In the summer of 1974, the author Olivia Manning reread the transcript of a BBC radio talk she had given eleven years earlier about her arrival in Cairo in 1941 with her husband, Reggie Smith. Although she was not well, it inspired her to follow her Balkan trilogy (see SF no. 63), detailing the wartime experiences of Harriet and Guy Pringle in Bucharest and Athens, with a second sequence set in Egypt and the Middle East. The task took five years and by the time it was finished Manning had only months to live. She died in July 1980, aged 72.

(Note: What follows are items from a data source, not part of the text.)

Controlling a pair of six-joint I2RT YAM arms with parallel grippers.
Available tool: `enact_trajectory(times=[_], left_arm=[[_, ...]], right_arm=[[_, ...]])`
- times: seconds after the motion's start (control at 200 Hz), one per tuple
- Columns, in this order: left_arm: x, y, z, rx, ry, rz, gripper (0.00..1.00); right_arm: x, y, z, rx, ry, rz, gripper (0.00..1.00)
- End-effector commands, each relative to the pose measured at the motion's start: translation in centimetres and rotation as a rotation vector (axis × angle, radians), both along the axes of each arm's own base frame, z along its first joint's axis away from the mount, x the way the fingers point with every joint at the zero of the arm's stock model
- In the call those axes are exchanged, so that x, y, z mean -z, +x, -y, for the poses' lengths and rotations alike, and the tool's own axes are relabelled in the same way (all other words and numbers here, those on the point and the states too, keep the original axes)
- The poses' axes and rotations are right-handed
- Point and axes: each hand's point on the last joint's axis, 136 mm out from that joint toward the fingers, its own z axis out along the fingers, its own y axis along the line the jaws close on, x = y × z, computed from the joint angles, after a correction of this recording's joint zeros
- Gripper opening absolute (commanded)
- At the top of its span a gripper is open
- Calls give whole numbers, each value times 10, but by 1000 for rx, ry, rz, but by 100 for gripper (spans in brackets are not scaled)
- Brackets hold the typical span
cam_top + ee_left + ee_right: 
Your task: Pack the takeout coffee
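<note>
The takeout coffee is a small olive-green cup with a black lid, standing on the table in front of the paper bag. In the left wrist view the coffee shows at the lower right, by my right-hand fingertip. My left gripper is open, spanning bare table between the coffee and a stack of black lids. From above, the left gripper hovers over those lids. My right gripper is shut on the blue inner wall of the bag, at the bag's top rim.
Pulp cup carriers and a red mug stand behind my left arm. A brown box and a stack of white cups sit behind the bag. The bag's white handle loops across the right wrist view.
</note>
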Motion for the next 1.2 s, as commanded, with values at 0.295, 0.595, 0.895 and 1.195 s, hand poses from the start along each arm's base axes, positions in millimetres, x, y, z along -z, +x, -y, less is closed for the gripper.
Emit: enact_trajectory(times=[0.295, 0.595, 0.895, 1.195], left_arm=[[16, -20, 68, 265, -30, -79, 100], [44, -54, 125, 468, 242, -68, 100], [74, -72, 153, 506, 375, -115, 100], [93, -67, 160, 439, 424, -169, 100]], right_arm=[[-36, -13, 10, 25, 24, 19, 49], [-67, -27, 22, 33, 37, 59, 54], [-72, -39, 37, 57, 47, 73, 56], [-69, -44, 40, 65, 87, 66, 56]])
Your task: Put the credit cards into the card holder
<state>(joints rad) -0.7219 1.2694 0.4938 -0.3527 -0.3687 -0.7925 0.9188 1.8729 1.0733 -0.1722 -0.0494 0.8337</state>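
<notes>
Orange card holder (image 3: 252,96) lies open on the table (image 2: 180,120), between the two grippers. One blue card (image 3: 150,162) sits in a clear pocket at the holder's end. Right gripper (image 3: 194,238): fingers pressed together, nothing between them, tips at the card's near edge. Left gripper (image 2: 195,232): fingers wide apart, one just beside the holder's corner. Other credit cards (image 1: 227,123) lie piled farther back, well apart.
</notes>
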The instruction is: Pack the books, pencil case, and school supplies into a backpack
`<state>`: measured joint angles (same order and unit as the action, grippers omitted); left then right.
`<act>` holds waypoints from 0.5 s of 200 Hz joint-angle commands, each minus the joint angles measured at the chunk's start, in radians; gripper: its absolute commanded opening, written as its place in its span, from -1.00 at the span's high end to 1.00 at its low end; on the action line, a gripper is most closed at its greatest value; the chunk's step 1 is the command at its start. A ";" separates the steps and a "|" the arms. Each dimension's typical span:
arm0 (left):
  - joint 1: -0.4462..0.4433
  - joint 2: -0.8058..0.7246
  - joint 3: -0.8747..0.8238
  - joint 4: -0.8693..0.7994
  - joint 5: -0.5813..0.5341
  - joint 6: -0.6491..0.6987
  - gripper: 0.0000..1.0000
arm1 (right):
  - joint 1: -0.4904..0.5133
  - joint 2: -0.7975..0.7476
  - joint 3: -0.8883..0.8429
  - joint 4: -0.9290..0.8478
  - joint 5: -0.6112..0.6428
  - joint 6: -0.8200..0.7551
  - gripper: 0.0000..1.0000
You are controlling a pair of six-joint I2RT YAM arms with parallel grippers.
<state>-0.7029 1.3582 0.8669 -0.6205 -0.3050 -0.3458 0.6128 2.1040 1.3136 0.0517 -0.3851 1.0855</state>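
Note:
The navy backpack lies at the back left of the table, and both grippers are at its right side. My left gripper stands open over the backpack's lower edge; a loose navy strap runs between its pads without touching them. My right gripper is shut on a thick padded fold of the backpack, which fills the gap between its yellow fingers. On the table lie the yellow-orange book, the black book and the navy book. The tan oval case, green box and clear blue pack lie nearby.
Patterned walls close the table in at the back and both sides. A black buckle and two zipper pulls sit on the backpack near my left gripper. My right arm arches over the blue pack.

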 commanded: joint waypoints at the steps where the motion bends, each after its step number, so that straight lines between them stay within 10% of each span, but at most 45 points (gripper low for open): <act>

She made no secret of the fact that the Balkan trilogy was strongly autobiographical, both in its dissection of an English community living under the threat of German invasion and its depiction of a marriage under strain. Like Manning, Harriet is newly married to a man whose gregarious spirit leads him to embrace others, to her emotional exclusion. By the close of the first sequence, however, she acknowledges that the perils of war have forced them to a mutual understanding and that the only certainty left to them is to stay together.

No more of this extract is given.